** What this task involves **
Line by line, copy out the data below exactly.

** Source data **

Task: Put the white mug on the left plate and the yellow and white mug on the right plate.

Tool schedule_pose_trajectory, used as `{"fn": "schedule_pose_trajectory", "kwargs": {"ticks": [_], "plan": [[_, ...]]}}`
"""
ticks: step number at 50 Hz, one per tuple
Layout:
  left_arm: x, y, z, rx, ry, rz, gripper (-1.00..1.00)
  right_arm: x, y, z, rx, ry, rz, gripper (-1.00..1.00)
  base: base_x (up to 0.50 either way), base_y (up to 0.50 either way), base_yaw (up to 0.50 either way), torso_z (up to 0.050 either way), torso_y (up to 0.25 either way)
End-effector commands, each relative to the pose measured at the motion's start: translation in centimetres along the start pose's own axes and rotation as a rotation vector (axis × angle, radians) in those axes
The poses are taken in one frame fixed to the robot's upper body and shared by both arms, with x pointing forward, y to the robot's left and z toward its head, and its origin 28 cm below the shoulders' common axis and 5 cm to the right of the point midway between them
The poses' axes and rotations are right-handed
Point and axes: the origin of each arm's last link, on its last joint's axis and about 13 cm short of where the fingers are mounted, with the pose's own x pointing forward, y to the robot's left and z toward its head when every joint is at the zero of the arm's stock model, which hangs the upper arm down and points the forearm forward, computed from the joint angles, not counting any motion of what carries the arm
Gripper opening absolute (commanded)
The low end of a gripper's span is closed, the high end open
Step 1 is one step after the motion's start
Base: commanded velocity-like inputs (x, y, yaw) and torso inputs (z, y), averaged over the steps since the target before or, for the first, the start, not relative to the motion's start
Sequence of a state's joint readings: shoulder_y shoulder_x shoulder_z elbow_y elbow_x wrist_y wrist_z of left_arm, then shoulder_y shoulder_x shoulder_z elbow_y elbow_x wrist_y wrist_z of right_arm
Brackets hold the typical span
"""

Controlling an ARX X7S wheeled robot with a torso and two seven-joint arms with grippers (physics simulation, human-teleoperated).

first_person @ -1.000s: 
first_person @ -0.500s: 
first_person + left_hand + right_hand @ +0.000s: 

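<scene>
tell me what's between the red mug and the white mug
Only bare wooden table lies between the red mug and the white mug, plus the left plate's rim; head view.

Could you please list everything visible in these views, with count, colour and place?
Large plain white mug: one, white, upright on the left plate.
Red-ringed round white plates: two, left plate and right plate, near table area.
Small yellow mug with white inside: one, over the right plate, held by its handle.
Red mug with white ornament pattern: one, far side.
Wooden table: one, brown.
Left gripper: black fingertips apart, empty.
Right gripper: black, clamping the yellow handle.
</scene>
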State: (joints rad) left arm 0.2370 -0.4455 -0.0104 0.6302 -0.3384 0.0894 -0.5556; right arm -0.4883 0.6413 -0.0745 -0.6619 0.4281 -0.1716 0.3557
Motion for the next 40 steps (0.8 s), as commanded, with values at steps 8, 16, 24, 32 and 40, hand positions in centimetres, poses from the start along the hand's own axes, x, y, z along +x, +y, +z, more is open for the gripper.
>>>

** Result of this exercise **
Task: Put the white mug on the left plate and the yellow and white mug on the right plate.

Tool schedule_pose_trajectory, used as `{"fn": "schedule_pose_trajectory", "kwargs": {"ticks": [_], "plan": [[_, ...]]}}`
"""
ticks: step number at 50 Hz, one per tuple
Layout:
  left_arm: x, y, z, rx, ry, rz, gripper (-1.00..1.00)
  right_arm: x, y, z, rx, ry, rz, gripper (-1.00..1.00)
  base: base_x (up to 0.50 either way), base_y (up to 0.50 either way), base_yaw (up to 0.50 either way), torso_z (up to 0.050 either way), torso_y (up to 0.25 either way)
End-effector commands, each relative to the pose measured at the motion's start: translation in centimetres along the start pose's own axes and rotation as a rotation vector (axis × angle, radians) in those axes
The poses are taken in one frame fixed to the robot's upper body and shared by both arms, with x pointing forward, y to the robot's left and z toward its head, and its origin 28 cm below the shoulders' common axis and 5 cm to the right of the point midway between them
The poses' axes and rotations are right-handed
Point and axes: the origin of each arm's last link, on its last joint's axis and about 13 cm short of where the fingers are mounted, with the pose's own x pointing forward, y to the robot's left and z toward its head when every joint is at the zero of the arm's stock model, which hangs the upper arm down and points the forearm forward, computed from the joint angles, not counting any motion of what carries the arm
Gripper opening absolute (commanded)
The low end of a gripper's span is closed, the high end open
Step 1 is one step after the motion's start
Base: commanded velocity-like inputs (x, y, yaw) and torso inputs (z, y), averaged over the steps since the target before or, for the first, the start, not relative to the motion's start
Sequence of a state's joint readings: shoulder_y shoulder_x shoulder_z elbow_y elbow_x wrist_y wrist_z of left_arm, then shoulder_y shoulder_x shoulder_z elbow_y elbow_x wrist_y wrist_z of right_arm
Brackets hold the typical span
"""

Controlling an ARX X7S wheeled robot with a torso and two seven-joint arms with grippers (physics simulation, human-teleoperated).

first_person @ -1.000s: 
first_person @ -0.500s: 
first_person + left_hand + right_hand @ +0.000s: 

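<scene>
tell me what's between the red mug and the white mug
Only bare wooden table lies between the red mug and the white mug, plus the left plate's rim; head view.

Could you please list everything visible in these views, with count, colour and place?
Large plain white mug: one, white, upright on the left plate.
Red-ringed round white plates: two, left plate and right plate, near table area.
Small yellow mug with white inside: one, over the right plate, held by its handle.
Red mug with white ornament pattern: one, far side.
Wooden table: one, brown.
Left gripper: black fingertips apart, empty.
Right gripper: black, clamping the yellow handle.
</scene>
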State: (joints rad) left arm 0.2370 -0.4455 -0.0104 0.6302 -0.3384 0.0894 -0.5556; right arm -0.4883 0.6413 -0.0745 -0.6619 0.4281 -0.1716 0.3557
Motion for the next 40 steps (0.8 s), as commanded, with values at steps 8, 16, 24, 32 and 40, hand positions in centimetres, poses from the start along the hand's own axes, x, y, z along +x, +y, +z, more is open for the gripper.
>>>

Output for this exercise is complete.